Kronikarze i pieśniarze Średniowiecza, poeci Oświecenia, Romantyzmu , Młodej Polski, prozaicy i lirycy wielu pokoleń, różnych orientacji politycznych, opiewali grunwaldzką wiktorię - czytam w folderze sprzed niemalże ćwierćwiecza. I tak jest do dziś. W wielu trudnych dla narodu chwilach odwoływano się do triumfu wojsk Jagiełłowych. Legenda grunwaldzka odegrała wielką rolę w walce przeciw zaborcom i w latach hitlerowskiej okupacji.
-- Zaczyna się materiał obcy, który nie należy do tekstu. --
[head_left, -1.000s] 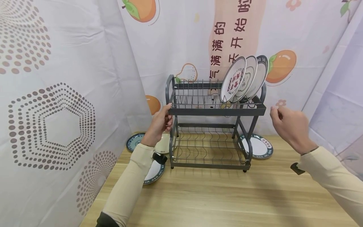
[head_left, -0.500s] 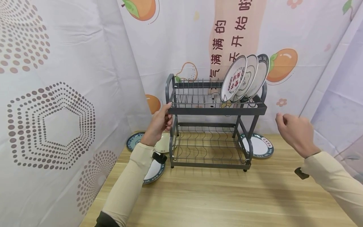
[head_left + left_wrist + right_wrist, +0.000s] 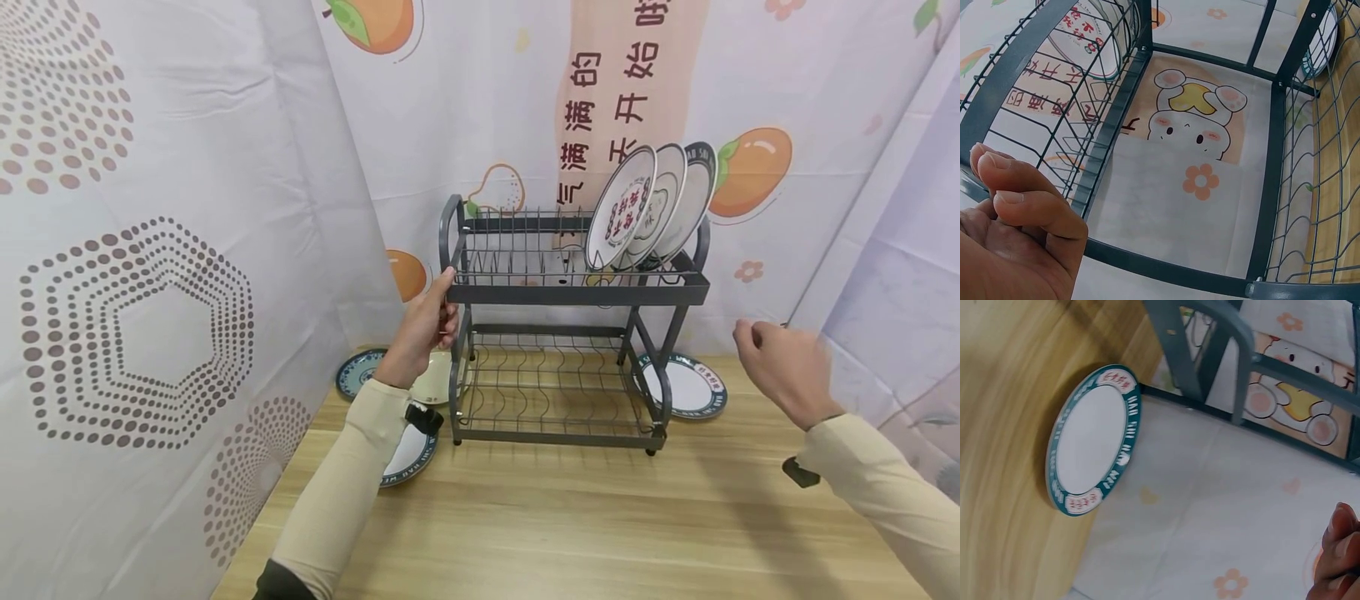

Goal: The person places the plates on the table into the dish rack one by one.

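Observation:
A dark grey two-tier dish rack (image 3: 577, 293) stands on the wooden table. My left hand (image 3: 422, 332) grips the front left corner of its upper tier, and the left wrist view shows that hand's curled fingers (image 3: 1038, 209) beside the upper rail. Three white plates (image 3: 619, 208) lean side by side at the right end of the top tier; the nearest has red writing. Nothing shows in my right hand (image 3: 787, 367), which is in the air right of the rack, apart from it, with fingers (image 3: 1338, 556) curled.
A green-rimmed plate (image 3: 688, 387) lies behind the rack's right leg. To the left lie a blue-patterned plate (image 3: 358, 372), a cream dish (image 3: 433, 381) and another green-rimmed plate (image 3: 408, 457), partly hidden by my left arm. Printed curtains (image 3: 450, 108) hang behind and at the sides.
My right hand has moved right and downward, away from the rack. My left hand has stayed on the rack's corner, and the plates have not moved.

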The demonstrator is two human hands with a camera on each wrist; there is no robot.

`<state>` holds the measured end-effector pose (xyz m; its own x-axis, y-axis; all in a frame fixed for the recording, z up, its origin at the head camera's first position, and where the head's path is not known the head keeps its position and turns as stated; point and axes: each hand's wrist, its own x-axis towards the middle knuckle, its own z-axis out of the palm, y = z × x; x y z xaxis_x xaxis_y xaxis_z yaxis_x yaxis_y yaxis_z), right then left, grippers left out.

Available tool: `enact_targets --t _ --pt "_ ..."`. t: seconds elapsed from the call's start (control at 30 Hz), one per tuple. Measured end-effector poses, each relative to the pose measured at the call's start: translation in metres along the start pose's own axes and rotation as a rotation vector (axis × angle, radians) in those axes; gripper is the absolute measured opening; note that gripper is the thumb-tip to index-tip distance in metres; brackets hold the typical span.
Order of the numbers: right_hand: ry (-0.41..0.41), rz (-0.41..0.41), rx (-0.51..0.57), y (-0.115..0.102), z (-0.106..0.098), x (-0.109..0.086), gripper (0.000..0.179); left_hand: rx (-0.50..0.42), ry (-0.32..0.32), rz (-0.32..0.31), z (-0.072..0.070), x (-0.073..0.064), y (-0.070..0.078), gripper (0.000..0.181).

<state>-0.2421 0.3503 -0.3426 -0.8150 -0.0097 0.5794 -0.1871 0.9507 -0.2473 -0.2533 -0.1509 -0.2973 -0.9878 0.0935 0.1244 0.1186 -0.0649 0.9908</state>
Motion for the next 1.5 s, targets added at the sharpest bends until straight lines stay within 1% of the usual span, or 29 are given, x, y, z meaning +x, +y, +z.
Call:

Podtrzymuje wiarę w możliwość narodowego przetrwania. Kultywowana przez wieki pamięć o Grunwaldzie przyniosła dzieła wybitne.
Obecnie w Muzeum Warmii i Mazur w Olsztynie można uczestniczyć w prezentacjach (wykłady, dyskusje) sylwetek sławnych rycerzy, co także pilotuje wydarzenie rocznicowe, jakie spotka nas w przyszłym roku (1410-2010).
Oglądam stare wydawnictwo, przewracam w rękach bilety, które przed laty dał ojciec swemu synowi i myślę, że powinniśmy tym Grunwaldem „otaczać się” częściej w dość skomplikowanej codzienności. Potrzebujemy siły tej legendy. I niech czasami właśnie - z tej wielkiej okazji rocznicowej - ma to formę współczesnych murali, malowideł, które niech wpadają w mi w oczy całą siłą przekazu, gdy jadę przez szeregi domów w osiedlach brokerskich i dołuję się tysiącem prozaicznych spraw. Niech w malowidle tym będą rycerze i rumaki, wypadające z murów posępnego dziś miasta.
Myślę, że przyszły rok 2010 jest właśnie dla Grunwaldu i dla Polaków wyjątkowy i nie musi być przeżywany tylko jednego dnia i tylko na Polach Grunwaldzkich. W całym kraju powstaje wiele inicjatyw pilotujących to wydarzenie - od konkursów na komiks po zamówienia na poemat czy znaczek.
Tak czy siak tekst dedykuję wszystkim, których interesują takie tematy i klimaty - ale także Maciejowi Rytczakowi z olsztyńskiego ratusza, aby planując kolejne murale w stolicy regionu o tym też pomyślał, choć przez chwilkę..., bo może warto.